Félicien Brut & Edouard Macarez

L’un posé sur sa pique, l’autre pendu à ses bretelles, la contrebasse et l’accordéon sont deux compagnons d’aventure qui partagent un parcours singulier. 

Ils ont animé, l’un et l’autre, de longs débats sur leurs généalogies : famille des violes ou des violons pour la première, descendant d’un orgue à bouche chinois ou piano portatif pour le second.

Ils ont parcouru la terre entière, trouvant leurs places dans les cultures populaires les plus diverses, de l’Europe de l’est à l’Amérique du Sud en passant par Paris, New-York ou Moscou. 

Ils ont mis du temps à convaincre les compositeurs classiques de leurs époques avant, finalement, d’attiser leurs curiosités.

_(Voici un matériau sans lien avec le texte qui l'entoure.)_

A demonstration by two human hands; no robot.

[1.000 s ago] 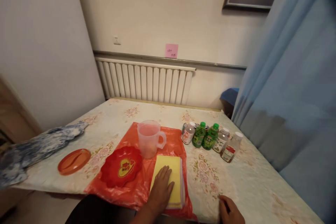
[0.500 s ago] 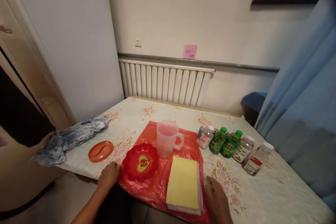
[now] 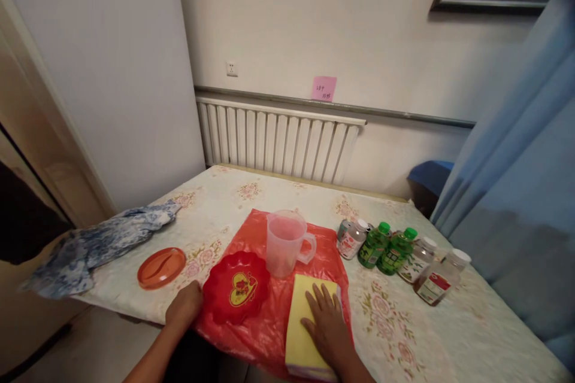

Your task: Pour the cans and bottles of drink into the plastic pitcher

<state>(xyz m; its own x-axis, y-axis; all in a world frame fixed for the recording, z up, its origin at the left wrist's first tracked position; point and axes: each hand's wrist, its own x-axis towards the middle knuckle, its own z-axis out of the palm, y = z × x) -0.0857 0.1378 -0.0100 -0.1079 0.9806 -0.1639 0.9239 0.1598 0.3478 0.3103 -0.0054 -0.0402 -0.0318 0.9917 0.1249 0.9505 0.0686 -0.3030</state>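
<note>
My right hand (image 3: 330,326) lies flat, fingers spread, on a stack of sheets with a yellow top (image 3: 299,335). Curled at the front left edge of the table, my left hand (image 3: 185,305) is closed beside a scalloped red plate (image 3: 236,287); whatever its fingers hold is hidden. Under the plate and stack spreads a red plastic sheet or bag (image 3: 265,335), with its left edge near my left hand. A translucent pink measuring jug (image 3: 285,245) stands upright on it behind the stack, handle to the right.
Several bottles, including a green one (image 3: 374,245) and a white-capped one (image 3: 440,278), stand in a row at the right. An orange lid (image 3: 162,267) and a crumpled blue-white cloth (image 3: 108,245) lie left on the flowered tablecloth (image 3: 381,335). A radiator (image 3: 278,137) lines the wall.
My right hand has moved left from beside the yellow-topped stack onto its top, with fingers spread. My left hand stays near the plate. The view has shifted slightly.
</note>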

Pour permettre leur essor, le talent de générations d’instrumentistes passionnés aura été nécessaire. Richard Galliano a révélé auprès de tous les capacités incroyables de l’accordéon alors que, un siècle auparavant, Giovanni Bottesini accomplissait le même tour de force pour la contrebasse. 

Edouard Macarez et Félicien Brut viennent ici rappeler l’histoire de leurs instruments, si différents à première vue mais aux parcours jonchés de similitudes.